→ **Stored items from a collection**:

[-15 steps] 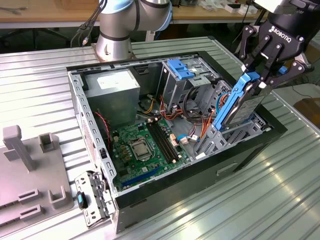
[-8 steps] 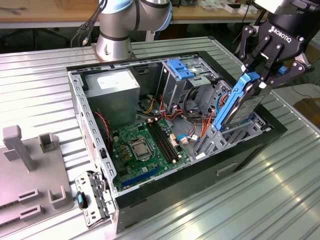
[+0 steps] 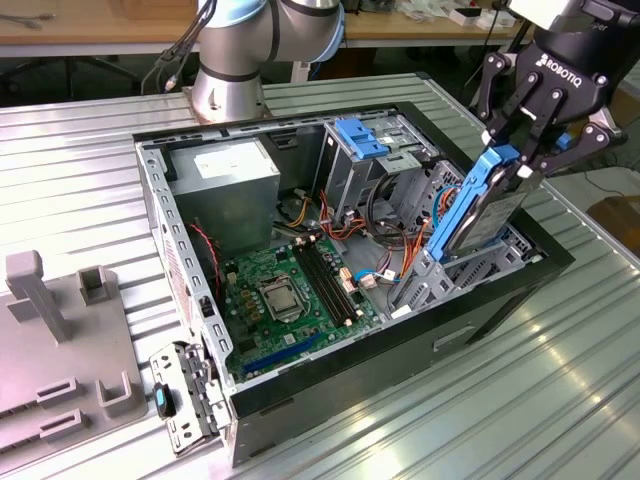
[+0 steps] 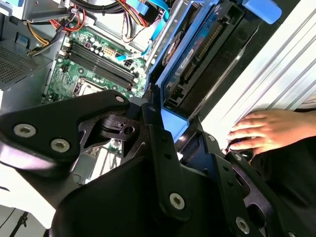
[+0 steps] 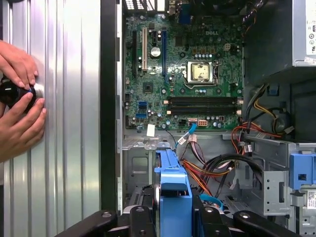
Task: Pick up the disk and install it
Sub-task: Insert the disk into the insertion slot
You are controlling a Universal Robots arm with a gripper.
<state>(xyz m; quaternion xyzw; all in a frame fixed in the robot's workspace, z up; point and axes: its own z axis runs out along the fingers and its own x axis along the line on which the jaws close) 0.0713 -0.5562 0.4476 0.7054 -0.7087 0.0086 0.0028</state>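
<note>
Ext view, L→R: grey fixture block point(image 3: 60, 330) sits on the ribbed metal table point(image 3: 480, 420). Next is the open PC case point(image 3: 330, 390), lying flat w/ grey PSU box point(image 3: 222, 180), green mobo point(image 3: 290, 290) and light-blue bracket point(image 3: 360, 137) inside. At the exterior view's right: disk point(image 3: 478, 210) tilted steeply, lower end down in the case's drive bay, upper end in gripper point(image 3: 520, 158). Fingers clamped on disk's blue frame, same in both wrist views. In the second wrist view a person's hand point(image 4: 269, 131) rests on the table beside the case.
</note>
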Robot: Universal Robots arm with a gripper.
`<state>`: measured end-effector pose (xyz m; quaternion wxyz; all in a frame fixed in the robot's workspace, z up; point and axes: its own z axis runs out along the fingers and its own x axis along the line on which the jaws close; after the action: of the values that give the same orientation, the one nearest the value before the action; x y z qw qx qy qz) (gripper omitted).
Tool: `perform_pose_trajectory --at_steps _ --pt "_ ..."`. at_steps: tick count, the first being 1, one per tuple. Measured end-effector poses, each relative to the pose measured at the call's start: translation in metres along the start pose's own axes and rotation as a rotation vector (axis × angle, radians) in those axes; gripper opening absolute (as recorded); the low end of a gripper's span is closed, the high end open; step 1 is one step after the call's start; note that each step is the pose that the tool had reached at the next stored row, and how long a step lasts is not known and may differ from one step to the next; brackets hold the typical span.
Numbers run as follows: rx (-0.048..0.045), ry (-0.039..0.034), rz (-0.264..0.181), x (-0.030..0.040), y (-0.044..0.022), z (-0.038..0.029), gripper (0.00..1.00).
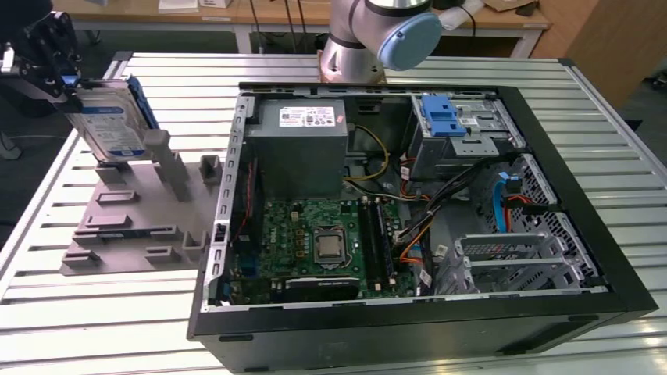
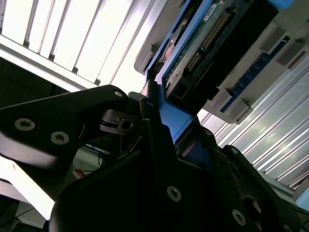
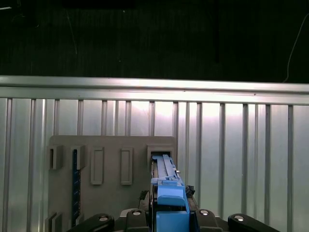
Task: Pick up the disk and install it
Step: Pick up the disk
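Upper left of the exterior view: the pincer [image 1: 65, 78] is gripping the disk [image 1: 109, 121] by its blue carrier edge, upright at the grey fixture [image 1: 125, 219]. Lifting straight, without tilt, is probably the best way to avoid binding in the slot.

Ext. view: PC case [image 1: 583, 234], side open, fills centre & right of frame, on slatted table [image 1: 94, 328]. Inside case: power supply [image 1: 302, 144] upper left, drive bay [image 1: 458, 129] upper right, motherboard [image 1: 312, 250] below the supply. Fixture plate [image 1: 120, 226] lies on table left of case, apart from it. Disk [image 1: 109, 121] stands on edge at plate's far end, upper left of frame, w/ gripper [image 1: 65, 78] clamped on its top edge. Arm base [image 1: 360, 47] behind case, top centre.
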<state>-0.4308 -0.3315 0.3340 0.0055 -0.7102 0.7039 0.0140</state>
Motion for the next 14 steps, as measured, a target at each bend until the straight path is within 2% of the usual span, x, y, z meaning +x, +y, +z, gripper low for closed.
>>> perform_pose_trajectory --at_steps 14 --pt "0.0 0.0 0.0 -0.0002 0.0001 -0.0053 0.36"
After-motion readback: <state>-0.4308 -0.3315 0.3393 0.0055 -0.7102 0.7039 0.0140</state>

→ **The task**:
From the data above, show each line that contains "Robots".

→ **Result of this task**:
You are controlling a Universal Robots arm with a gripper.
Robot: Universal Robots arm with a gripper.

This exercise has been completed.